El padre Daffini vio a Benito en
el templo de los Santos Apóstoles, rodeado por un gran resplandor, mientras
adoraba la Santa Hostia. María Poeti lo vio lleno de resplandores y elevarse
sobre el suelo mientras adoraba al Señor en la Eucaristía.
El padre Pompei, Capellán de
Santa María La Mayor vio que sobre el corazón de nuestro santo se veían
llamaradas mientras adoraba la Santa Hostia.
Los últimos años pasaba los días
enteros en los templos orando y por las noches iba a dormir en las ruinas del
Coliseo.
La debilidad lo obligó en sus
últimos días a aceptar ser recibido en un albergue de mendigos de Roma, y allí
su obediencia y su piedad llamaron la atención a los encargados. Benito era
siempre el último en acudir a recibir su porción de sopa, y con frecuencia la
regalaba a otro que tenía más hambre que él.

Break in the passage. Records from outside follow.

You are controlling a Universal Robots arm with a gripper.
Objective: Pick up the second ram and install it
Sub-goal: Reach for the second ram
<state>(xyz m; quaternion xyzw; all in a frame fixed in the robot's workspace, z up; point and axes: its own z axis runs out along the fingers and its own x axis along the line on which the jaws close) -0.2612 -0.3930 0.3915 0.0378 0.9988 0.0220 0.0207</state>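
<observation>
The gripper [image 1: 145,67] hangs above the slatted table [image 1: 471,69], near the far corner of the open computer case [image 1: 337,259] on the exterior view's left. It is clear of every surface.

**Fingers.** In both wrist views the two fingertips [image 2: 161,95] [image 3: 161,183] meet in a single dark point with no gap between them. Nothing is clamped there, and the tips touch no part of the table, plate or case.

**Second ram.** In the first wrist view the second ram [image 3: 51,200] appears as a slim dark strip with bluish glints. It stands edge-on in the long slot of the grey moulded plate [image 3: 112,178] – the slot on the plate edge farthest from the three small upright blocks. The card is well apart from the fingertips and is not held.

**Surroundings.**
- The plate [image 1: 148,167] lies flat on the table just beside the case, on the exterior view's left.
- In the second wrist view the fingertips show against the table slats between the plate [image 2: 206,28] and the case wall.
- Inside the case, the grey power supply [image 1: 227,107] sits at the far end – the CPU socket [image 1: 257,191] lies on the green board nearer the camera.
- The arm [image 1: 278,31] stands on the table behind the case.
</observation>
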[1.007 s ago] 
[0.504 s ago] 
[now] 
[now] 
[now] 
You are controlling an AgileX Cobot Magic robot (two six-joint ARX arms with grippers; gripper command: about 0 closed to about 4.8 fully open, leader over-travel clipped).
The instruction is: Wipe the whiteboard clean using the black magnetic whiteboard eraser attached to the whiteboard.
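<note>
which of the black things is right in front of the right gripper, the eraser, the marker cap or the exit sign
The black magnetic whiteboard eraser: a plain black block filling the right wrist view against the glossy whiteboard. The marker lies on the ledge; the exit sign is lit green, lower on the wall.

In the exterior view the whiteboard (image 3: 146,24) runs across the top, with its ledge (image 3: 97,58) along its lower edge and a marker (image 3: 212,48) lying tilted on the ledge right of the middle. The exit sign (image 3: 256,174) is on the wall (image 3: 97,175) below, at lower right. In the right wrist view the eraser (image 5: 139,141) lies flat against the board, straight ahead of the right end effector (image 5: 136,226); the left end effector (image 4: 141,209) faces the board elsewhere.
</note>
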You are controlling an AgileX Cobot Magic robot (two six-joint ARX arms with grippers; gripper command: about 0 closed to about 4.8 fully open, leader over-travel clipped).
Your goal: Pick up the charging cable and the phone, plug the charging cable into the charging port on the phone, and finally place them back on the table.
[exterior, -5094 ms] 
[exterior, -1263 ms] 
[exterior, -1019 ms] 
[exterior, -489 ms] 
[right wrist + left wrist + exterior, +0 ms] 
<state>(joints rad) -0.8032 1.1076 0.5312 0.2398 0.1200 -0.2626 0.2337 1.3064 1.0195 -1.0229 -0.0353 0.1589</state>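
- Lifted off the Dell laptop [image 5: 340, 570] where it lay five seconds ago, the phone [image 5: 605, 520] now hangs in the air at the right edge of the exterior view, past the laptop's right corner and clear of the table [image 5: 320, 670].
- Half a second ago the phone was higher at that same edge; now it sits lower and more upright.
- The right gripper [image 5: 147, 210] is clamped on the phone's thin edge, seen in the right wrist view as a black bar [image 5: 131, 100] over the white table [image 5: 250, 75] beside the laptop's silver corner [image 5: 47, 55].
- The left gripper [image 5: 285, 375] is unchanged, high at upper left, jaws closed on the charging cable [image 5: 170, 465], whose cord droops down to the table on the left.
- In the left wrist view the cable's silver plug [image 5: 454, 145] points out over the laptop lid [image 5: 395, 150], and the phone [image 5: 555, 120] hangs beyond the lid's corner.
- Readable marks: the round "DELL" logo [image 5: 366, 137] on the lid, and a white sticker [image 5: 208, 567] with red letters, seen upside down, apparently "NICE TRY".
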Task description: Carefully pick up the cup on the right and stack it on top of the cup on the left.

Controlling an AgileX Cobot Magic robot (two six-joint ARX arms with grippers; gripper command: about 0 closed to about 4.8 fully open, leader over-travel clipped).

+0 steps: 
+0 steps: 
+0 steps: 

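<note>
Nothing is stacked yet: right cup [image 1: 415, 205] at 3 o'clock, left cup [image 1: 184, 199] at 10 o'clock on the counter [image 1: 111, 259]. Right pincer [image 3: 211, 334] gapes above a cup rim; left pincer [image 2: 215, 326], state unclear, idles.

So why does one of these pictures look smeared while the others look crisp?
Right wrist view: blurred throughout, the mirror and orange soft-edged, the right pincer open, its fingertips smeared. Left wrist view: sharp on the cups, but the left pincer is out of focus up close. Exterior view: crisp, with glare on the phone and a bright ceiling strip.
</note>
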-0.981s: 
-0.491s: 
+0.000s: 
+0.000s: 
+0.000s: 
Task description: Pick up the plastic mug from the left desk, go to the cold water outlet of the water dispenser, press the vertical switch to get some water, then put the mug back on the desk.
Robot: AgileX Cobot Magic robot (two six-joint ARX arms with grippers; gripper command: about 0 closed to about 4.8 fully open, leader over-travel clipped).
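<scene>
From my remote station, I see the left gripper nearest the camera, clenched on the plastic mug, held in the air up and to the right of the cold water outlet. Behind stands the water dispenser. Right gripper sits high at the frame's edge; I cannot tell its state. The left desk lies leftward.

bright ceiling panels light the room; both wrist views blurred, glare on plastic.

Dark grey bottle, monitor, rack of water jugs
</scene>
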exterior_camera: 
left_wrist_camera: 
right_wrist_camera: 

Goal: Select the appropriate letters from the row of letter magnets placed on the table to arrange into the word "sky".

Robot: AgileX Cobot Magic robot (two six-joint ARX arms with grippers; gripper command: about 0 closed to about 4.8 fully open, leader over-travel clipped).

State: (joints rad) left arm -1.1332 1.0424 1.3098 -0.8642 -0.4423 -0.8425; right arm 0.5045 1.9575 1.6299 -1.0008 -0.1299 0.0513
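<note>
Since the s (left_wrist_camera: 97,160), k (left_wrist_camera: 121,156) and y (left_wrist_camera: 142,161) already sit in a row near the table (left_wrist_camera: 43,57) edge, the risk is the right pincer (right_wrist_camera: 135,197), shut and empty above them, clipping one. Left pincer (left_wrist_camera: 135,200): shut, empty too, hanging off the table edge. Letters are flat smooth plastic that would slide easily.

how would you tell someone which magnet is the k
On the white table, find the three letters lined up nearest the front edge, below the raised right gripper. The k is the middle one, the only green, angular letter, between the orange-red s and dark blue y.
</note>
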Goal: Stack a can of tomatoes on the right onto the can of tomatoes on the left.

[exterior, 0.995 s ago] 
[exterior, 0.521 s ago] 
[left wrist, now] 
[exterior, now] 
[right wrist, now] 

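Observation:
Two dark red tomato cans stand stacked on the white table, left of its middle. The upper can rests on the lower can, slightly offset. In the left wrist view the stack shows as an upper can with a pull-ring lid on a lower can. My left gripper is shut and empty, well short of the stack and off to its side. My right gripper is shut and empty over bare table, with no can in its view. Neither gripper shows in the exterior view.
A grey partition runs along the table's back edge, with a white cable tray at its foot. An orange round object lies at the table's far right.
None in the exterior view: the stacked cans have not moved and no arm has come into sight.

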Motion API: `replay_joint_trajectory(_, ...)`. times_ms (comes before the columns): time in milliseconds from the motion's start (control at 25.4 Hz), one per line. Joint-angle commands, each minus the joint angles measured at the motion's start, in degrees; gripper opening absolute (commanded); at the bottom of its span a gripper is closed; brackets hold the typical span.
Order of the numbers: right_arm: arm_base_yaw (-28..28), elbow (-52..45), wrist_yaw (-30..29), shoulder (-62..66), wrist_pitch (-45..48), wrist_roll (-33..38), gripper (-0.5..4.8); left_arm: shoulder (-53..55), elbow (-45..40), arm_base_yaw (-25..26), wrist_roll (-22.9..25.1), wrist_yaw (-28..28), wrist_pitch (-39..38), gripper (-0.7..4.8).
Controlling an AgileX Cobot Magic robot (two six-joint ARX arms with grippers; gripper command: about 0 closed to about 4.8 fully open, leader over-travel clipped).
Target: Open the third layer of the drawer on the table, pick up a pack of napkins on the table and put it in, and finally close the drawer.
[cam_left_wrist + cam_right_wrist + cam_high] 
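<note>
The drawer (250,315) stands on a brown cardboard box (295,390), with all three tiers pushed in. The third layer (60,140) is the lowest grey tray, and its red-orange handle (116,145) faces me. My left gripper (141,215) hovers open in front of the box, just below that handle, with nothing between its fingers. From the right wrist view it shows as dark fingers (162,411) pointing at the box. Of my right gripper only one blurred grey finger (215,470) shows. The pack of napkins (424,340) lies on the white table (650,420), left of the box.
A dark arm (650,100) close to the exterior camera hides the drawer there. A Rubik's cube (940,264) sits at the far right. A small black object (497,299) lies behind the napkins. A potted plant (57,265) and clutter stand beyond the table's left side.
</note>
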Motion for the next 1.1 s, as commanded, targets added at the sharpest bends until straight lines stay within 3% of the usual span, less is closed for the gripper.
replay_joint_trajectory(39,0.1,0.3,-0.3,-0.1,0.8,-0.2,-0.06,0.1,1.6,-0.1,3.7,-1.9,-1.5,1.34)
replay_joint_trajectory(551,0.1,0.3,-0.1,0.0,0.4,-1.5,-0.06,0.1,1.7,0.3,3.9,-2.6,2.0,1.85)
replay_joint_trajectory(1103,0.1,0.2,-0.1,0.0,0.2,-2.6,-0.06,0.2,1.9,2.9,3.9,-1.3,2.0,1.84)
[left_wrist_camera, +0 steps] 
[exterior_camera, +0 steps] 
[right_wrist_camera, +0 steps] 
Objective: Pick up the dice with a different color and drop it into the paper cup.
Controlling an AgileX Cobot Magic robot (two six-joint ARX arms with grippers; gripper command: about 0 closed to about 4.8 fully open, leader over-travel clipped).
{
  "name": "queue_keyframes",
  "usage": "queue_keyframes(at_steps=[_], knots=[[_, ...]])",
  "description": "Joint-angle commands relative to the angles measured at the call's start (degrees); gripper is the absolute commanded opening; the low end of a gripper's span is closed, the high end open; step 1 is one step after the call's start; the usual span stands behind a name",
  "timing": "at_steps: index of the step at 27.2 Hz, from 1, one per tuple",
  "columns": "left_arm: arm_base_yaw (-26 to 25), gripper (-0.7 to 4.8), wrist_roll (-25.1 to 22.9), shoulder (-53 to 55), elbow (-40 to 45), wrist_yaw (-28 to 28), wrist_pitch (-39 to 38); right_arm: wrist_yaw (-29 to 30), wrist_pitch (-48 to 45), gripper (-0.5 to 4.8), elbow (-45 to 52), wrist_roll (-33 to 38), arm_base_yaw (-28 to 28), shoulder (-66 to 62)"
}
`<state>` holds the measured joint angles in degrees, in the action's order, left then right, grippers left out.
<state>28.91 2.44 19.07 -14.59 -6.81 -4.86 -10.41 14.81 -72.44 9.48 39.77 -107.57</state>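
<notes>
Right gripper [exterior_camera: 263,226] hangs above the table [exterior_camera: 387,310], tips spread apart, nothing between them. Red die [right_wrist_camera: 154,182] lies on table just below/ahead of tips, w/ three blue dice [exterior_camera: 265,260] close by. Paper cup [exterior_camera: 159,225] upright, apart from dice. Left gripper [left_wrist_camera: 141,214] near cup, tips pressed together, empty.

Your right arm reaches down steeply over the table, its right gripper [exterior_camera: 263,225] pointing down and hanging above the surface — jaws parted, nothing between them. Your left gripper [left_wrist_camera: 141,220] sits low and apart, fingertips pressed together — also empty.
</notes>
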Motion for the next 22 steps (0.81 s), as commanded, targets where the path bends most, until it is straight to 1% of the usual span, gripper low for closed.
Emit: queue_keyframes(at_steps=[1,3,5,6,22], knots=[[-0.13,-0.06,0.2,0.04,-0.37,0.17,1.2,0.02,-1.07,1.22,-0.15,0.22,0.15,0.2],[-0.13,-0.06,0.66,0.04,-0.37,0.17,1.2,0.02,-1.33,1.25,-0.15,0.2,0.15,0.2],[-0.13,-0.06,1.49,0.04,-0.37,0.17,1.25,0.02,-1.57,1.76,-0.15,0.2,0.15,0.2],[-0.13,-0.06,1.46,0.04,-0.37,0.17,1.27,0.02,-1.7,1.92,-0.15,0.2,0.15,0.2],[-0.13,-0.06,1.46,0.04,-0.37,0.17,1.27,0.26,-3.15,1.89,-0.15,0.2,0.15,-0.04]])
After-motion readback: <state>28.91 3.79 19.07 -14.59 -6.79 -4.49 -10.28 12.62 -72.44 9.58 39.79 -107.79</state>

A principios de la cuaresma de 1783 adquirió un violento resfriado y el
Miércoles Santo estando rezando en un templo cayó desmayado. Muchos acudieron a
socorrerlo y un carnicero lo llevó a su casa para atenderlo. Le aplicaron la
Unción de los Enfermos y el Jueves Santo - 16 de abril - a la madrugada pasó a
la eternidad. Aquella mañana mientras las campanas de los templos de Roma
repicaban en la ceremonia del Jueves Santo, su alma volaba a escuchar los
repiques de gloria en el Reino de los Cielos.
Apenas se supo la noticia de su
muerte, muchos niños empezaron a gritar por las calles: "¡Ha muerto el
santo! ¡Ha muerto el santo!", y un gentío enorme acudió a venerar sus
despojos y empezó una cadena admirable de milagros junto a sus reliquias.
Exactamente cien años después de
su muerte, en 1883, fue declarado santo por el Sumo Pontífice. Varios volúmenes
de documentos en Roma comprueban su gran santidad.